Heart Home > Aortic Valve Regurgitation
Aortic valve regurgitation is a condition in which the heart's aortic valve does not close properly. This allows blood to leak backward from the aorta into the left ventricle. The condition can be caused by several things, and over time may lead to symptoms such as chest pain, shortness of breath, heart failure, and fainting. The treatment depends on how severe it is and the patient's overall health.
The valves of the heart are like doors that open and close. They open to allow blood to flow into the next chamber of the heart or into one of the arteries, and then they shut to keep blood from flowing backward.
The aortic valve is on the left side of the heart, between the left ventricle and the entrance to the aorta (the artery that carries blood to the body). The aortic valve opens when the left ventricle contracts, allowing blood to flow into the aorta. It then closes to prevent blood from coming back into the left ventricle.

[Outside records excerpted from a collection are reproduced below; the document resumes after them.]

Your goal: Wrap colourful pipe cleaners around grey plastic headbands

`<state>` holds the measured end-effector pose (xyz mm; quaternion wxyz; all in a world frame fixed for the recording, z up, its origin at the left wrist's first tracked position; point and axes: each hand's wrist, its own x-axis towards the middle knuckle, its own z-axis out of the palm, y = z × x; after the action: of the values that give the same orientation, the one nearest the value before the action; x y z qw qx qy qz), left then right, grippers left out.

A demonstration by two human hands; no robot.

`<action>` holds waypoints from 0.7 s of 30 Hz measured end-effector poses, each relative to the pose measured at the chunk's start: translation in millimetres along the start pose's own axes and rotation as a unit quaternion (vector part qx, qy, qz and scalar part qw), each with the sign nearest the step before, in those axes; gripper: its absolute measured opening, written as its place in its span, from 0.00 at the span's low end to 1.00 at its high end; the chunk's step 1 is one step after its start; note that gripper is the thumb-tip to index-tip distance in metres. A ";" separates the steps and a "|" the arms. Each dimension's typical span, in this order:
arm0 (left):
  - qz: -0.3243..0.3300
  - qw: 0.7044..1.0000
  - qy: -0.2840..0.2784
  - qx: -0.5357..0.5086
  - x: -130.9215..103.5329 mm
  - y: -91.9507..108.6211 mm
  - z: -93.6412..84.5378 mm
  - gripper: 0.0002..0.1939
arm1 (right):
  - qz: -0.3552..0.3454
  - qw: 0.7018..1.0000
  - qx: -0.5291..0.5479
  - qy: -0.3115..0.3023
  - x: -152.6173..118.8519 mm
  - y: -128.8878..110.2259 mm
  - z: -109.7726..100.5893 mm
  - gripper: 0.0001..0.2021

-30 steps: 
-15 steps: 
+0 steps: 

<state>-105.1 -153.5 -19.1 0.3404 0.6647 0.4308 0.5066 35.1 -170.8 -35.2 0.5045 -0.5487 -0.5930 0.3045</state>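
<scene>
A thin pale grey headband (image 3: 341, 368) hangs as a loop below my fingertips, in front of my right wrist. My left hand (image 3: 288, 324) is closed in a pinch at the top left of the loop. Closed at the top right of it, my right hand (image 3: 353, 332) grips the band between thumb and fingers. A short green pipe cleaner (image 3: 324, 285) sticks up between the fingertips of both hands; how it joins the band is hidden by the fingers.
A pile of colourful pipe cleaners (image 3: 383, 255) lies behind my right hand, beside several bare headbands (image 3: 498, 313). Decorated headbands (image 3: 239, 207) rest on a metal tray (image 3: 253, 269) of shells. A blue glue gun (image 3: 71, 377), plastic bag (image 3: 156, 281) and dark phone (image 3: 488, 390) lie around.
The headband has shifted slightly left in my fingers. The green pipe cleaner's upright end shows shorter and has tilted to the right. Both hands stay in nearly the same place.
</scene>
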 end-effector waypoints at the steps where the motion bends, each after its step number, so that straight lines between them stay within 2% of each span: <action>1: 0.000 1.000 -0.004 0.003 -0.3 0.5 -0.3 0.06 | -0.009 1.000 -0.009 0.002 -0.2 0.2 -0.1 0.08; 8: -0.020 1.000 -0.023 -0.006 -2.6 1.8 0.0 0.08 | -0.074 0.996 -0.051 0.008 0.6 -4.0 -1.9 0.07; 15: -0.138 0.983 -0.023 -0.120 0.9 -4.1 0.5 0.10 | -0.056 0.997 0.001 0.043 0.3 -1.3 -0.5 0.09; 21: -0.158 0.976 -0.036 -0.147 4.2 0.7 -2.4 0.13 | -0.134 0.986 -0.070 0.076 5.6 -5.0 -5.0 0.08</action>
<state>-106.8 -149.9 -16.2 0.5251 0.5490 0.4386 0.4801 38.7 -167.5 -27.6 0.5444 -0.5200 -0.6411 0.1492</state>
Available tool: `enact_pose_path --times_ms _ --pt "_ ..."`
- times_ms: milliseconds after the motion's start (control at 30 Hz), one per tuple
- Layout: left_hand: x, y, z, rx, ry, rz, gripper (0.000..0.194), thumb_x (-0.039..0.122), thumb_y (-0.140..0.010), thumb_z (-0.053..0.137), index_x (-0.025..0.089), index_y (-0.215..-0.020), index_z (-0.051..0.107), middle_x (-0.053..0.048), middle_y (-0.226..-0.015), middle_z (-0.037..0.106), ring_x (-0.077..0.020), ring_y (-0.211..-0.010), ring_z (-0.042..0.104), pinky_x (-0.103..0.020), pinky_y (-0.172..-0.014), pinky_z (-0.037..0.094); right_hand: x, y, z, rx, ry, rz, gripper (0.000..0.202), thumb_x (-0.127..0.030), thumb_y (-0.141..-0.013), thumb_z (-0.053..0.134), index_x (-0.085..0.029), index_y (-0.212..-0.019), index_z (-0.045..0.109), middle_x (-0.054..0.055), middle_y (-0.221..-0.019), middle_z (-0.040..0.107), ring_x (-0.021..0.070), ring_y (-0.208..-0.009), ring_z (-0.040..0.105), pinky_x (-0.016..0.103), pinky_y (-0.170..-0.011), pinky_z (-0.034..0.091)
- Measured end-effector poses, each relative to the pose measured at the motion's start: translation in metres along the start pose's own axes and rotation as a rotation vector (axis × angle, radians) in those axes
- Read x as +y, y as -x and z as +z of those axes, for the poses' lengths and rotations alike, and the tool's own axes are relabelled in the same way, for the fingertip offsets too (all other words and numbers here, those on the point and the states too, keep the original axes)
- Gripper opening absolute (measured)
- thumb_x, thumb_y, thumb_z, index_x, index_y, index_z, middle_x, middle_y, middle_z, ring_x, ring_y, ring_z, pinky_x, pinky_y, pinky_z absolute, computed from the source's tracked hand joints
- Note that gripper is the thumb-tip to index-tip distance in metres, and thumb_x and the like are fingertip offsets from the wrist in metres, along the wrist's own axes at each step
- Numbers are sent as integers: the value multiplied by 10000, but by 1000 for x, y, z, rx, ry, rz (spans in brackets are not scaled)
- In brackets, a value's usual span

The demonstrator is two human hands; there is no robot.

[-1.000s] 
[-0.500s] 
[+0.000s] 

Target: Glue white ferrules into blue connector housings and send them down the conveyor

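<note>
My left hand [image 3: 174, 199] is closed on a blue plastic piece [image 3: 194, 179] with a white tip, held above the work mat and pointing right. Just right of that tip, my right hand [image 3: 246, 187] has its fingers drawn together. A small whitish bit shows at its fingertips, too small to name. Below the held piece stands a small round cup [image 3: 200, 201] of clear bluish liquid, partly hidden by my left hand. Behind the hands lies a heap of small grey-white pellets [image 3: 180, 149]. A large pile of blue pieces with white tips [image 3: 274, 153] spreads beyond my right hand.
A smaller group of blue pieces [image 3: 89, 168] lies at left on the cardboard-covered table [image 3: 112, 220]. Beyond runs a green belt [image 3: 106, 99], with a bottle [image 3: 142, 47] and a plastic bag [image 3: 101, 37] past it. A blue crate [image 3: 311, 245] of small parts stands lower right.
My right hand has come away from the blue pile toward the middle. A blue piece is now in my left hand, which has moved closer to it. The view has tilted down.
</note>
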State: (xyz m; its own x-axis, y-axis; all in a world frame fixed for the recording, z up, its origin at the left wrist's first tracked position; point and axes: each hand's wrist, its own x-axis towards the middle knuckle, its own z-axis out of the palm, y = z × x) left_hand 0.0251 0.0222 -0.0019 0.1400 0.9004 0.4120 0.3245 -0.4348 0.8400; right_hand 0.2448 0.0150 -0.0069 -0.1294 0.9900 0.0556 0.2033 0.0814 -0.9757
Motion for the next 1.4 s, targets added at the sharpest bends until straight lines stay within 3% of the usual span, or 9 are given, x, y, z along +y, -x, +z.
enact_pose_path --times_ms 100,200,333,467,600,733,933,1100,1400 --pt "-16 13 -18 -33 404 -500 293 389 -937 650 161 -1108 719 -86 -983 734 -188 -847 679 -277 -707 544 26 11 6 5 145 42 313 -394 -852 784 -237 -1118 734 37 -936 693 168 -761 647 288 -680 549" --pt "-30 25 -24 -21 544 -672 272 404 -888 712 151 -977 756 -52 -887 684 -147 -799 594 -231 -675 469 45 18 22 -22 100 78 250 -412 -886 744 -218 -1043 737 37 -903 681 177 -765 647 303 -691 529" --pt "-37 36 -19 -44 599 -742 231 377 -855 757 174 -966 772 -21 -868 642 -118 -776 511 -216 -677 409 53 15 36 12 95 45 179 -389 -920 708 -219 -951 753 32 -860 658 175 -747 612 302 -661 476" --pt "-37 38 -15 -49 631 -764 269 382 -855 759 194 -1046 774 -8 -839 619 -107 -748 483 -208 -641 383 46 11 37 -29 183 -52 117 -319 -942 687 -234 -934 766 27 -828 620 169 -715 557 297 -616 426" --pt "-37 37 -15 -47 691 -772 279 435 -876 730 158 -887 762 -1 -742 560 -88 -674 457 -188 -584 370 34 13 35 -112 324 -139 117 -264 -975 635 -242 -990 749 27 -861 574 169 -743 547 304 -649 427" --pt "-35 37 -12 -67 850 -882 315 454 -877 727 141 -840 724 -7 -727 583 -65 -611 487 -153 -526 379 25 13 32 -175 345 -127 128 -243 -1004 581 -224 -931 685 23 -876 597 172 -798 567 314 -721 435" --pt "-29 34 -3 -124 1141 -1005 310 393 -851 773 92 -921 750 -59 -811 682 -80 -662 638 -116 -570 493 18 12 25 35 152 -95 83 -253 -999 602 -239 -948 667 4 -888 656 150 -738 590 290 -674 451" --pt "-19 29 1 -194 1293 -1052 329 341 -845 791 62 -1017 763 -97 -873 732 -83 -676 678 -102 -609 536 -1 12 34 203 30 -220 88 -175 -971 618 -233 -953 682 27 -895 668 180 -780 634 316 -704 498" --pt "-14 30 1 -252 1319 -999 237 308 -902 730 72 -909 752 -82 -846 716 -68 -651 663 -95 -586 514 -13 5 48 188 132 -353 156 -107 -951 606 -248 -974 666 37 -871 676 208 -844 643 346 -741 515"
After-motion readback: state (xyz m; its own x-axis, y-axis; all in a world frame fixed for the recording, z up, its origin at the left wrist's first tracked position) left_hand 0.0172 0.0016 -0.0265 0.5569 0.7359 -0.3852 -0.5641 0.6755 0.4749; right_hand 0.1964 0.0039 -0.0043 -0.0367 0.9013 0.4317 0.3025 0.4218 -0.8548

In aortic valve regurgitation (also known as aortic incompetence or aortic insufficiency), the aortic valve does not close properly. Because of this, blood can leak back into the left ventricle instead of getting pumped to the rest of the body. The heart has to work harder to pump the extra blood, and over time, the left ventricle becomes larger as a result. As the left ventricle thickens, it becomes less effective at pumping blood through the aortic valve.
The most common cause of aortic valve regurgitation is rheumatic fever. The condition often occurs with mitral valve problems like mitral regurgitation, which are also associated with rheumatic fever. It can also be caused by:
- Conditions people are born with (congenital defects)
- Other rheumatic diseases.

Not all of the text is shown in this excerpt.